Exercise requirements:
Every line from the start of the listing below through the line that contains "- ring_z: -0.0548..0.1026" is to be reproduced word for word.

+ + + + +

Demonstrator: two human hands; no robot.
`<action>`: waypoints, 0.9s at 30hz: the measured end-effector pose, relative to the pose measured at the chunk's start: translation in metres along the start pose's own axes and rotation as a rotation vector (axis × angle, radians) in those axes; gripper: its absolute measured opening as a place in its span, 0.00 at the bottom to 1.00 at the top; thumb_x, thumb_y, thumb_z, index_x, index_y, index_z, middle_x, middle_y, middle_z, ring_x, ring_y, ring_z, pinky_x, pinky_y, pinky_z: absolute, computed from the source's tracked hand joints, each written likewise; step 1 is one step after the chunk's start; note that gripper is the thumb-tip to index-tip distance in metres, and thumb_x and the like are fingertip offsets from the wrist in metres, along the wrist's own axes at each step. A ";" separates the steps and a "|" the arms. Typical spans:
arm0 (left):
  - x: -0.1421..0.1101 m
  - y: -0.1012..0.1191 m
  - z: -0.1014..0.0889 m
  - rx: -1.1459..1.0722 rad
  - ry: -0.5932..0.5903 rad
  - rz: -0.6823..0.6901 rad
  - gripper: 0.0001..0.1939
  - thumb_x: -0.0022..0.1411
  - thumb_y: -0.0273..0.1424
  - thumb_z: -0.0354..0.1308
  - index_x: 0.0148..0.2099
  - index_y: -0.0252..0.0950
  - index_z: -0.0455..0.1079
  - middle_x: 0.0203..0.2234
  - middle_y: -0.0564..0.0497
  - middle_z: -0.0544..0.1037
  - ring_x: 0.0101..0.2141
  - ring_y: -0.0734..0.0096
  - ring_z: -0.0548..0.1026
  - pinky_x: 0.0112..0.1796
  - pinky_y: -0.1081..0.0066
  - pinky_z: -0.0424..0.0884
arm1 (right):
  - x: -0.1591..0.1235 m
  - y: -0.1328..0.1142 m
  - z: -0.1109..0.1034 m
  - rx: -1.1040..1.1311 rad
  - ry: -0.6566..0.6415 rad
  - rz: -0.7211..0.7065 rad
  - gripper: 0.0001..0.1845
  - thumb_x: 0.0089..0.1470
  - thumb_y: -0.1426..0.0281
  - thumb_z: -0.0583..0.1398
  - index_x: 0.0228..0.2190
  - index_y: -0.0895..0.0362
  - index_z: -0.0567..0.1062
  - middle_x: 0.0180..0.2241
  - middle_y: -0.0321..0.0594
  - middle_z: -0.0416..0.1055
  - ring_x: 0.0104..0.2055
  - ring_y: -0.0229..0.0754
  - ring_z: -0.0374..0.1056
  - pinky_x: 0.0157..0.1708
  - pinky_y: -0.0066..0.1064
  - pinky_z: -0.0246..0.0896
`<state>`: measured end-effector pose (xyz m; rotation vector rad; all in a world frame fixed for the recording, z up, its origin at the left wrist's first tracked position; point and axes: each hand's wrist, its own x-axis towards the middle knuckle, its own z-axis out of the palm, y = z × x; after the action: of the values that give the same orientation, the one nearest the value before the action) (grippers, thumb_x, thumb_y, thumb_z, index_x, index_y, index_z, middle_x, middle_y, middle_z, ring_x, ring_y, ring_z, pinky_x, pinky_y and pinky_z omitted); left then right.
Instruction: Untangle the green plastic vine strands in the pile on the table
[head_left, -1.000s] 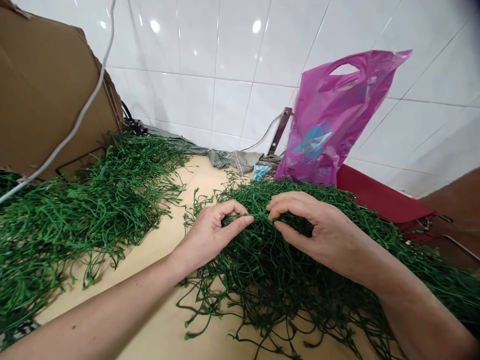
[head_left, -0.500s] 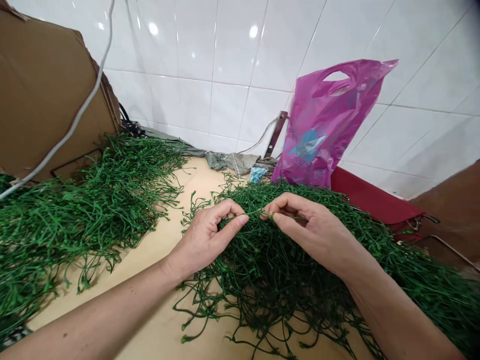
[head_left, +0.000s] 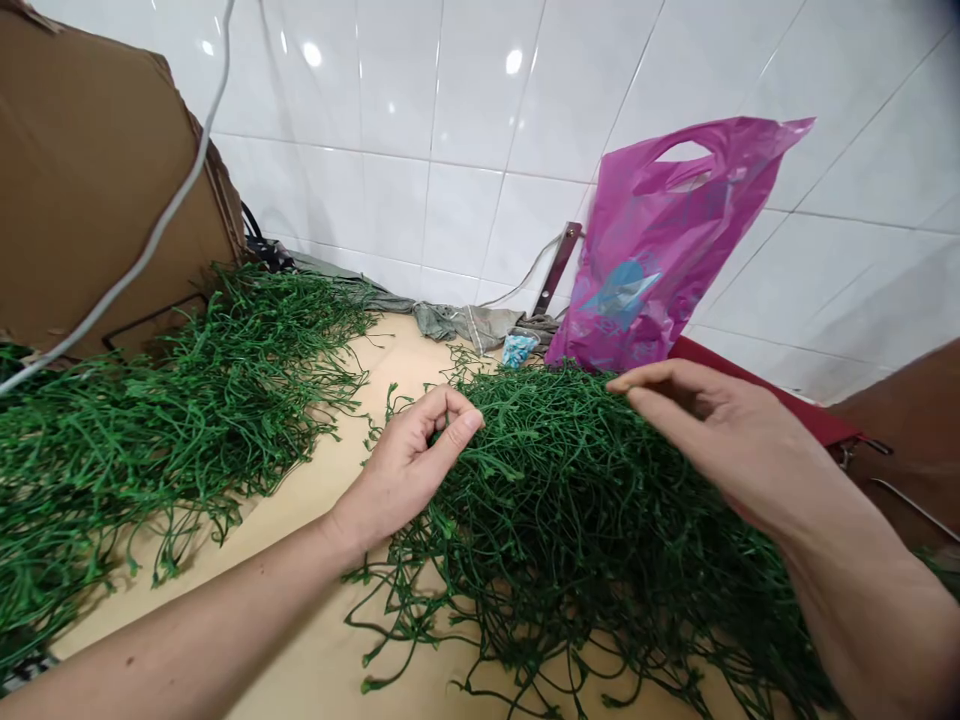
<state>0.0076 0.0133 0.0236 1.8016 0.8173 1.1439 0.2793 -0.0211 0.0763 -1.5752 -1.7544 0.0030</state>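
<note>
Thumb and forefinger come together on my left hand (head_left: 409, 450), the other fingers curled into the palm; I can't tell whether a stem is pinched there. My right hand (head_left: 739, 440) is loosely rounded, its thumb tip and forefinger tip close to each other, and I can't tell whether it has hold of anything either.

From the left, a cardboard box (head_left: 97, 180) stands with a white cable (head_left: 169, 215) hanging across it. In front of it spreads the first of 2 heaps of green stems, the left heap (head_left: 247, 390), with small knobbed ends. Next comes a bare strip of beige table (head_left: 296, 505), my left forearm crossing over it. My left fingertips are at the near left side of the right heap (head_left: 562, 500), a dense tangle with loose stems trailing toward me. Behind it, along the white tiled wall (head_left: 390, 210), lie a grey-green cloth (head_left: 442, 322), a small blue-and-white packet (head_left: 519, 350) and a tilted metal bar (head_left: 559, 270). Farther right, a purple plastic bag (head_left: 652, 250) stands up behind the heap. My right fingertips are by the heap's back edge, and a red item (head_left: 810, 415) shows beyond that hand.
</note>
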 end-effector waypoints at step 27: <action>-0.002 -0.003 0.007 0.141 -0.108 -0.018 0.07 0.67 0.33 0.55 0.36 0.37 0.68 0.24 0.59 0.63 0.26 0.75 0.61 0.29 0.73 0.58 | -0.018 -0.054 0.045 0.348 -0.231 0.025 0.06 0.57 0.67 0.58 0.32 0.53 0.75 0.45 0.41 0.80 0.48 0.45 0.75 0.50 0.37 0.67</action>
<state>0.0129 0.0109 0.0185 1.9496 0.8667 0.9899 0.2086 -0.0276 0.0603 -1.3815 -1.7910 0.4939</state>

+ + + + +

Reply to the exercise:
Demonstrator: two human hands; no robot.
`<action>`: waypoints, 0.9s at 30hz: the measured end-effector pose, relative to the pose measured at the chunk's start: translation in metres along the start pose's own axes and rotation as a rotation vector (axis × angle, radians) in those axes; gripper: its absolute measured opening as a place in its span, 0.00 at the bottom to 1.00 at the top; thumb_x, thumb_y, thumb_z, index_x, index_y, index_z, middle_x, middle_y, middle_z, ring_x, ring_y, ring_z, pinky_x, pinky_y, pinky_z: absolute, computed from the source's tracked hand joints, each written likewise; step 1 is one step after the chunk's start; note that gripper is the thumb-tip to index-tip distance in metres, and thumb_x and the like are fingertip offsets from the wrist in metres, along the wrist's own axes at each step. A ";" separates the steps and a "|" the arms. Typical spans:
arm0 (left):
  - x: -0.1421..0.1101 m
  - y: -0.1012..0.1191 m
  - z: -0.1014..0.0889 m
  - rx: -1.1459..1.0722 rad
  - ry: -0.5932..0.5903 rad
  - rz: -0.6823..0.6901 rad
  - gripper: 0.0001..0.1939
  - thumb_x: -0.0022..0.1411
  - thumb_y: -0.0273..0.1424
  - thumb_z: -0.0354..0.1308
  - index_x: 0.0148..0.2099
  - index_y: -0.0252..0.0950
  - index_z: -0.0455..0.1079
  - middle_x: 0.0203..0.2234
  - middle_y: -0.0564..0.0497
  - middle_z: -0.0544..0.1037
  - ring_x: 0.0101..0.2141
  - ring_y: -0.0734..0.0096
  - ring_z: -0.0548..0.1026

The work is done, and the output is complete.